In the basement (his, always, still)
of that house (hers),
still perched atop a dusty rattan shelf,
is the perfect scale model of the house
he rendered precisely in white foam-core
complete with cut-out windows,
so he could hold it aloft to understand
how the light would fall into each room.
Liz Ahl lives in New Hampshire. Her book of poems, Beating the Bounds, was published in 2017 by Hobblebush Books. Previous collections include the chapbooks Home Economics and Talking About the Weather, published in 2016 and 2012 by Seven Kitchens Press. Her second chapbook, Luck (Pecan Grove, 2010) received the New Hampshire Literary Awards “Reader’s Choice” in Poetry Award in 2011, and her first chapbook, A Thirst That’s Partly Mine, won the 2008 Slapering Hol Press chapbook contest. Her poems have also appeared in Sinister Wisdom, Lavender Review, Prairie Schooner, Court Green, Crab Orchard Review, Measure, Cutthroat, and other journals. She has been awarded residencies at Jentel, Playa, The Kimmel Harding Nelson Center for the Arts, and The Vermont Studio Center.
From the Grass
by Nora Kirkham
We are on the train home from Aberdeen:
the hills are beginning to spring. You trail gorse
along a smudged window and spot deer,
a whole family of them, folded in a field.
Unfolding before your eyes, you thought
they were hares or birds. I wondered
how many creatures we had passed, how many
lived and died by us without ever knowing
they were seen, and if this matters, anyway.
In June I was in Salisbury, on a bus cresting
up a hill. Beyond the cathedral, a gold-leaf
glow spilled from glass windows and
I saw antlers flying, or maybe I dreamed.
From that bus window, I held on
to three light seconds of hooves lifting,
to the twisting of clover roots and soil
spreading only a millimeter further than
where it had been before.
Perhaps none of this mattered,
but I did not want to arrive at the next stop,
I wanted to turn back, I did not want to go
home. Some might call this haunting, how
these hidden lives breathe their way
up through new strands of grass—
they pass through us all the time. Sometimes,
from a window, we find them,
then forgetting is what makes them fly.
Nora Kirkham is a poet from Maine currently based in Scotland. She was raised in Japan, Australia, and Eastern Europe. She holds an MA in Creative Writing from University College Cork, Ireland. Her writing has been featured in Rock & Sling, Ruminate Magazine, Tokyo Poetry Journal, and Topology Magazine.

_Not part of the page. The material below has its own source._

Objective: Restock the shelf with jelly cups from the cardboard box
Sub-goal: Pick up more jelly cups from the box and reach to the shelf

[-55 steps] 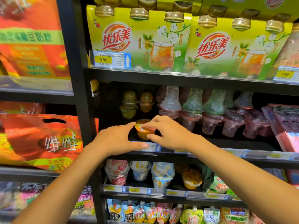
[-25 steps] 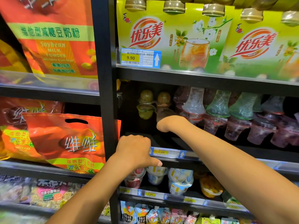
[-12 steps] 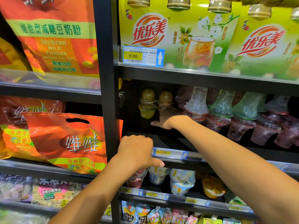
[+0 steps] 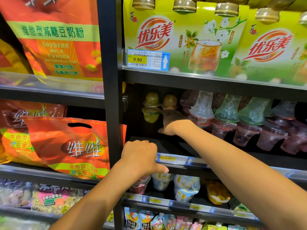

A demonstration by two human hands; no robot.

BMP Celebrates National Poetry Month
As the pandemic has continued into its second year, we at Brain Mill are thinking about spaces & places: how we exist in space, the importance of access, and the particulars of navigating places. We have gathered together in ways that may have been new to us over the last few years, greeting each other in small squares of connectivity, developing relationship and care with virtual check-ins, follows, and voices translated via technology. In our best moments we have learned to listen; in our worst, we have been caught up by all the ways we need to do better and think more deeply about community systems and for whom entry is barred.